Supposant, avec l’Église, que je ne puis par moi-même pratiquer le bien et éviter le mal, et que ma volonté a une inclination décidée pour le péché ;

Supposant de plus ma conscience tellement véreuse qu’elle ne sache seulement pas discerner le bien du mal :

Je dis que vous ne sauriez me refuser ceci, qu’il y a en moi un préjugé ou sentiment quelconque du bien et du mal, c’est-à-dire de ce qui fait l’objet même de l’hypothèse.

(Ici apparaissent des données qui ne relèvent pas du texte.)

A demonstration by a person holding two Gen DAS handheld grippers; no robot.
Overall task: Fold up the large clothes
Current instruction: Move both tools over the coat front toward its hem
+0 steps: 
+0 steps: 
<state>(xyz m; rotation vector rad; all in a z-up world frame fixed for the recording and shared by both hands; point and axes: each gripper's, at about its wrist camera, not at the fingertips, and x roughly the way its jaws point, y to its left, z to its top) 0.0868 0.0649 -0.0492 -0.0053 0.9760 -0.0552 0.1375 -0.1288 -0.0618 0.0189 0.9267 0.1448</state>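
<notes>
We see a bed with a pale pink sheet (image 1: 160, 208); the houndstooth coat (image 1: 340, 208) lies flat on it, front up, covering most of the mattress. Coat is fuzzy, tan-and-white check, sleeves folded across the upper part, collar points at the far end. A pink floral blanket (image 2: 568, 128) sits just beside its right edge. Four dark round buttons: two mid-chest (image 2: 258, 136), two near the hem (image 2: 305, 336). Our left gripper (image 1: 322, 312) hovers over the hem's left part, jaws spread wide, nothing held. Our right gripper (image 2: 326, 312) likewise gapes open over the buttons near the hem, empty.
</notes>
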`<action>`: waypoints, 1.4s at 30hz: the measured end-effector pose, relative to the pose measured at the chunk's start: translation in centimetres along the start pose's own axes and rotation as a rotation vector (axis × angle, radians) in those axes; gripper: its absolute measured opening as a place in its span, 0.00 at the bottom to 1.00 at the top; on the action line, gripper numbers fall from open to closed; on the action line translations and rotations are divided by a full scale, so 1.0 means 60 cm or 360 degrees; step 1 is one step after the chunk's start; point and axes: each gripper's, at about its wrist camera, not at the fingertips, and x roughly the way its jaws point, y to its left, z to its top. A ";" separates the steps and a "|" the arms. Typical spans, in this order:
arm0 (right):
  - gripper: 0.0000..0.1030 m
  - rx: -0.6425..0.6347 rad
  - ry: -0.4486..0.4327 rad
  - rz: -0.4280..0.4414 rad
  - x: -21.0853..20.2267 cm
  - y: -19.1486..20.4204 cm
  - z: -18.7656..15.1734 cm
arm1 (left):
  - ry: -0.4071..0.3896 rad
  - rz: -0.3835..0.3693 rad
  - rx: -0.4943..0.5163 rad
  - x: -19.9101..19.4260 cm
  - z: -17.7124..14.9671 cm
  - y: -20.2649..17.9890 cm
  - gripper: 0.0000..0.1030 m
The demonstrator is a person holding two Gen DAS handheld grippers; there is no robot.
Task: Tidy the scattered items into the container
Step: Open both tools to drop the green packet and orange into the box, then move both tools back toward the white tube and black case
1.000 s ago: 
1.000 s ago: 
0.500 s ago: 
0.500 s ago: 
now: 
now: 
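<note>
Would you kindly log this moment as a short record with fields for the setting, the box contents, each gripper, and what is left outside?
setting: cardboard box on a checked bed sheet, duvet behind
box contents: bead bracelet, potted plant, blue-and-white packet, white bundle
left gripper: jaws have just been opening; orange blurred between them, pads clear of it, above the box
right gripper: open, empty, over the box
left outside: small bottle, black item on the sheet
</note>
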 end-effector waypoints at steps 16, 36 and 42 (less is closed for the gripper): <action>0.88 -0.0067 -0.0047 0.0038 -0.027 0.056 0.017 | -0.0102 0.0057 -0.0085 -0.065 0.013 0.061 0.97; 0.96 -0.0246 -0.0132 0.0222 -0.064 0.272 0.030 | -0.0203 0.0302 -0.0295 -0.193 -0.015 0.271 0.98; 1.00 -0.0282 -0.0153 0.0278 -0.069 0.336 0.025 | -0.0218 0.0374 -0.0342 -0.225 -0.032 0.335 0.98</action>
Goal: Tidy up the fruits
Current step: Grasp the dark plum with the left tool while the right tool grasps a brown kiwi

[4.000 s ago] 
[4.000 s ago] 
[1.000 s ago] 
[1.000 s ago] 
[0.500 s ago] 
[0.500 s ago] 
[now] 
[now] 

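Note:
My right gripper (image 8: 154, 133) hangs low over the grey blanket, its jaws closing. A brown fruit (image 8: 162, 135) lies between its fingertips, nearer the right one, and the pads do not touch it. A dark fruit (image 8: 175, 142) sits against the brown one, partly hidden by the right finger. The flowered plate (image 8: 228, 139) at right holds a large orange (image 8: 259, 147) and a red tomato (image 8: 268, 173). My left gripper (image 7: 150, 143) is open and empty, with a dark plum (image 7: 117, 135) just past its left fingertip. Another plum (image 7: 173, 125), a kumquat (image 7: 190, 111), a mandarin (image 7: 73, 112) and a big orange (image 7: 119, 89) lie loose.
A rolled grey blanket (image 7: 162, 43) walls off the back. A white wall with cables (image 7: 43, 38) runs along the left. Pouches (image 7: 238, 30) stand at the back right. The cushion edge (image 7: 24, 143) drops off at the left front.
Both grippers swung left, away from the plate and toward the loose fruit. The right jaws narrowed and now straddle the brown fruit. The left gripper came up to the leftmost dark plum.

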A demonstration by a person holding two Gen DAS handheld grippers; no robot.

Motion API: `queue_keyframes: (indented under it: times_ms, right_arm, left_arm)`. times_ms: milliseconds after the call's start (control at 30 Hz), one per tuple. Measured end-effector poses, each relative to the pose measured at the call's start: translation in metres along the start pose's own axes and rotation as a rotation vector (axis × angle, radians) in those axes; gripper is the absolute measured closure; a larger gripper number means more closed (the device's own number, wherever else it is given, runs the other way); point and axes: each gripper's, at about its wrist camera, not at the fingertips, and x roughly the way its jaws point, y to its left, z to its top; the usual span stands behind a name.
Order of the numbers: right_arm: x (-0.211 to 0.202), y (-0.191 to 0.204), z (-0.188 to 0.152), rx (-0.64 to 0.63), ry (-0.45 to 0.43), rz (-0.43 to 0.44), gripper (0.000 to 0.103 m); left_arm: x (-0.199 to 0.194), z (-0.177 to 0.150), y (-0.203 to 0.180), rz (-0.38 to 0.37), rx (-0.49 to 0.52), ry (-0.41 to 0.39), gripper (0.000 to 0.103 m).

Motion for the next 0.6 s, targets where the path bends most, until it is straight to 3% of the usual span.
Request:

Que je ne connaisse pas ma loi, c’est possible ;

Que la connaissant rien ne me fasse clairement sentir qu’elle est pour moi obligatoire, c’est encore possible ;

Qu’en conséquence la moralité de mes actions me semble livrée à ma seule fantaisie, tout cela est possible ;

Ce qui est impossible, c’est qu’il n’y ait pas en mon âme un écho qui, à la supposition du bien moral que je cherche, répond bien ; à la supposition du mal, répond mal ; c’est en un mot que ma conscience, au moment où elle doute de sa lucidité, de sa moralité, de sa propre énergie, doute encore de son doute, doute de ce qui fait l’objet de son doute, doute, en un mot, d’elle-même.

Sous une forme restreinte, c’est toujours le Cogito ergo sum de Descartes.

Lorsque Descartes dit : Cogito, je pense, il fait parler le moi, l’être considéré dans l’universalité de ses fonctions, qui est la pensée.